By Patricia Mitchell, Waisman Center
Since it was established almost 10 years ago, more than 1.5 million visitors from 100 countries have found their way to the Waisman Center’s treasure trove of health- and disability-related information on the Internet the Family Village. Now the site has been updated, improved, and re-launched at www.familyvillage.wisc.edu
The renovated site is the outcome of efforts by an advisory committee, whose first task was to decide whether or not to even continue the site. We looked at whether its original role as a centralized clearinghouse of developmental disability-related information, web sites, and discussion forums was still needed, says Linda Rowley, the web manager at the Waisman Center who helped create the village. The committee’s response was a unanimous yes, she says.
If anything, the committee felt the need for the Family Village is even greater today. “When we started the Family Village, says Rowley, the Internet was an unknown quantity to most parents and providers. We helped Internet newcomers find information and connect with other families. Our goal was to help people track down the scarce information that existed, says Rowley. Ironically, ten years later, our goal is to help people sort through the billions of web sites to find those that are the most relevant and most useful.”
The committee, consisting of parents of children with disabilities, faculty and staff from the Waisman Center, and community representatives, did not think the overall design and organization of the Family Village needed much changing. The committee liked the simple and user-friendly design, which it felt was a key to quick and easy access, according to Rowley. What they did recommend was the revamping of some of the contents and the addition of new information, she says.
Three new buildings were added:
- a Legal Center that better organizes information about disability-related legislation and civil rights for people with disabilities, including general information on legal topics such as estate planning and advocacy organizations;
- a Disability Culture Icon, linking visitors to fascinating resources ranging from disability studies to the history of the disability rights movement, from people with disabilities in film and television to self-advocacy and self-determination; and
- a Living with Disability Center that captures and organizes the diverse array of information aimed at making life easier, such as spiritual and religious resources, respite care, and service dogs.
Other changes include the addition of links to current research and a place for visitors to provide feedback and suggestions.

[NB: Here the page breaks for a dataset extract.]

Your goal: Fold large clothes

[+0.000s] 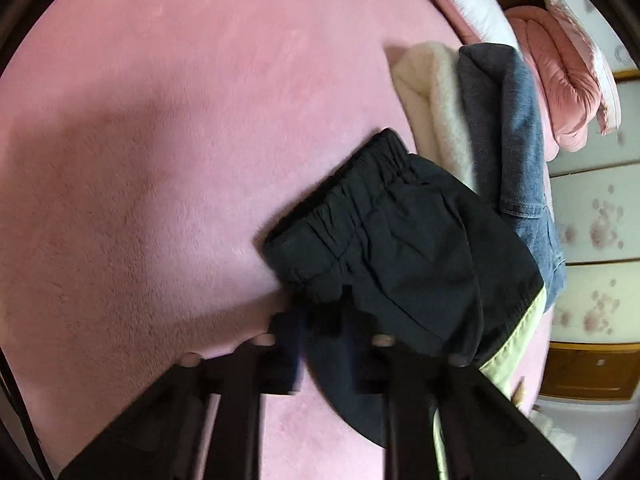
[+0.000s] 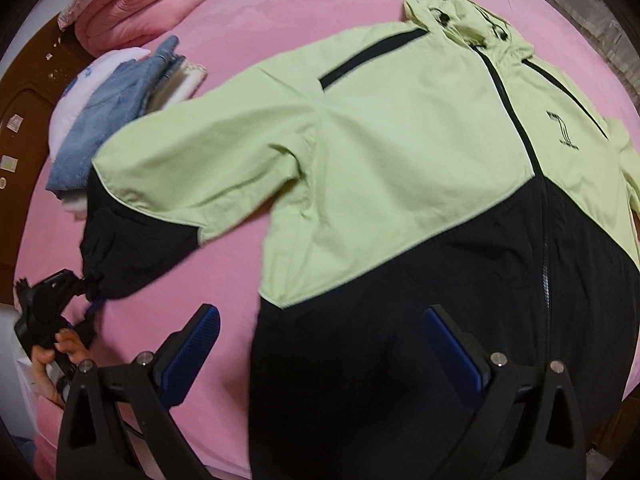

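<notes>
Pink plush bedspread (image 2: 248, 12); lime-and-black thin windbreaker jacket (image 2: 400, 152) lying flat, light, floppy, slippery; left gripper (image 1: 320, 320) clenching black elastic sleeve cuff (image 1: 316, 292), right gripper (image 2: 320, 344) hovering released over near hem.

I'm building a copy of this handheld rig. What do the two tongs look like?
Both are matte black. The right tongs have angular struts with silver bolts and long fingers faced with ribbed blue pads. The left tongs have a blocky black body carrying small white lettering.
</notes>
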`<state>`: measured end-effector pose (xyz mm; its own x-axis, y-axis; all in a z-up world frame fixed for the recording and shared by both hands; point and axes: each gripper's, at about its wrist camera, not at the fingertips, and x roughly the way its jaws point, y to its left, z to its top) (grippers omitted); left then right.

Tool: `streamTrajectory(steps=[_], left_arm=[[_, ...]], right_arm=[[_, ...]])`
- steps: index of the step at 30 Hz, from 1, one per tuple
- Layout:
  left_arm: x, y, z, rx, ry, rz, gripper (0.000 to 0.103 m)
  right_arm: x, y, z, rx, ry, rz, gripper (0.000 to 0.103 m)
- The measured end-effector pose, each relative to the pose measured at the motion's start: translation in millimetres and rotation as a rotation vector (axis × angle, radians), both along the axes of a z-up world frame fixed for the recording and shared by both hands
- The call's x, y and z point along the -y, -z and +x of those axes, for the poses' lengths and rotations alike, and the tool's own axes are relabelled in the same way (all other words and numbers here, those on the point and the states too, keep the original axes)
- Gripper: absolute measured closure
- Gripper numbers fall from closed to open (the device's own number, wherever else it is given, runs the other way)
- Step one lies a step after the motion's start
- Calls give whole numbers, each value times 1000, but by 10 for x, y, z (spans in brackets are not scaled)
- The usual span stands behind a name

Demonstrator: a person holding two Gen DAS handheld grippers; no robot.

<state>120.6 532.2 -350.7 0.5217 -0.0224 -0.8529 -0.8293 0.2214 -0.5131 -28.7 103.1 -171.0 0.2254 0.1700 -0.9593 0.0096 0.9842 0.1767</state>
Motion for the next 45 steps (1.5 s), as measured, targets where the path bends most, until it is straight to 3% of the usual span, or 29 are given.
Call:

Rowley and other members of the committee plan to meet periodically in the future in order to continue to keep the site current and relevant to the many types of visitors who log on, including family members, people with a disabilities, service providers, public policymakers, and anyone who is seeking information related to disability.

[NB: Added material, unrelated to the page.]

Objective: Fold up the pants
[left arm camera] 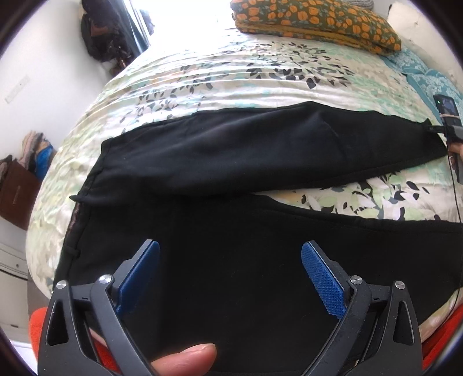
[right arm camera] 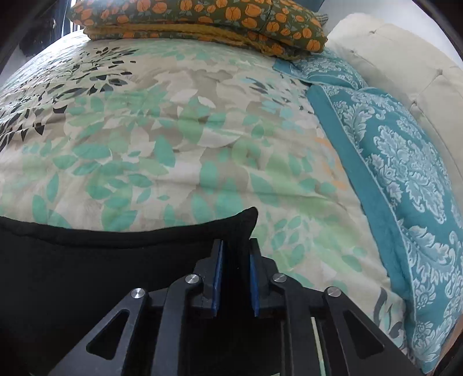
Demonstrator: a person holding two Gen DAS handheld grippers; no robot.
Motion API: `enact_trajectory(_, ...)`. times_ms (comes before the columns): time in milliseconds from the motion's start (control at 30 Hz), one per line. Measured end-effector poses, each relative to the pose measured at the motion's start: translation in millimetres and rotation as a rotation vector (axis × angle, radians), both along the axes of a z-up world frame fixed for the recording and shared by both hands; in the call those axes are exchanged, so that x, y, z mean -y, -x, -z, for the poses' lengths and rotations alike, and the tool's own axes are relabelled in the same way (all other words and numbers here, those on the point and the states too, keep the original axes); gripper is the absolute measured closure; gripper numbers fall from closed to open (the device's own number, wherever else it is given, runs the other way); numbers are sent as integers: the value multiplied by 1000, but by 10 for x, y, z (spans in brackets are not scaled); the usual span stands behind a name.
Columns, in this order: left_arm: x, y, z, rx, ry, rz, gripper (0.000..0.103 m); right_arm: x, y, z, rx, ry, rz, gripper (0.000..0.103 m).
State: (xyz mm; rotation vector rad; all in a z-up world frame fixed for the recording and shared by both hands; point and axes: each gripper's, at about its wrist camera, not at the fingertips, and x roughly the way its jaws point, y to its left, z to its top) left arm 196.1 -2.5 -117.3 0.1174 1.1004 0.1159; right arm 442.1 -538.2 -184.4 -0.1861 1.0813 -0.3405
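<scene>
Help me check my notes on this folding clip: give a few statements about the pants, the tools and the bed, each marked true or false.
1. The black fabric pants lie spread on the leaf-print bed cover. True.
2. The left tool is clamped on the waistband. False: its jaws stand wide open above the fabric.
3. The right tool grips a pant-leg end. True.
4. The orange-flowered green pillow rests on the pants. False: it sits at the bed's far side, apart from them.
</scene>
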Motion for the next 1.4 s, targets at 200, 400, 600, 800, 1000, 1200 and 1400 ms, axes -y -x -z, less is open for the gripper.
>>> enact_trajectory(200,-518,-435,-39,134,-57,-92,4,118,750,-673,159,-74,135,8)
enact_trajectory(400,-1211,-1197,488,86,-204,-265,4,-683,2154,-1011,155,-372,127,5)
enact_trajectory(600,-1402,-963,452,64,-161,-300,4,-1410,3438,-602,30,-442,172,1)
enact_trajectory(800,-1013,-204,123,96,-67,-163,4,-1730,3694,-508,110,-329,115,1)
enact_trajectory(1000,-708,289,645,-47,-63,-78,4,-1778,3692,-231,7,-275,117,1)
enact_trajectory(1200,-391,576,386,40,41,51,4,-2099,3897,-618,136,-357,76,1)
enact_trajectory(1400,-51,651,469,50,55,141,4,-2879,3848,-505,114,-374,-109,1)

One of the committee members, Rita Hohlstein, underscores the importance of the Family Village to both parents and students. It’s important that the Waisman Center have a site that can be helpful to families of children with developmental disabilities, says Hohlstein, a clinical associate professor and coordinator for clinical services and interdisciplinary training for the Waisman Center. I also frequently show the site to pediatric residents, because regardless of the area they end up working in, they will have some patients with developmental disabilities and this site may be a great way for them to connect these children and families with the resources they’ll need.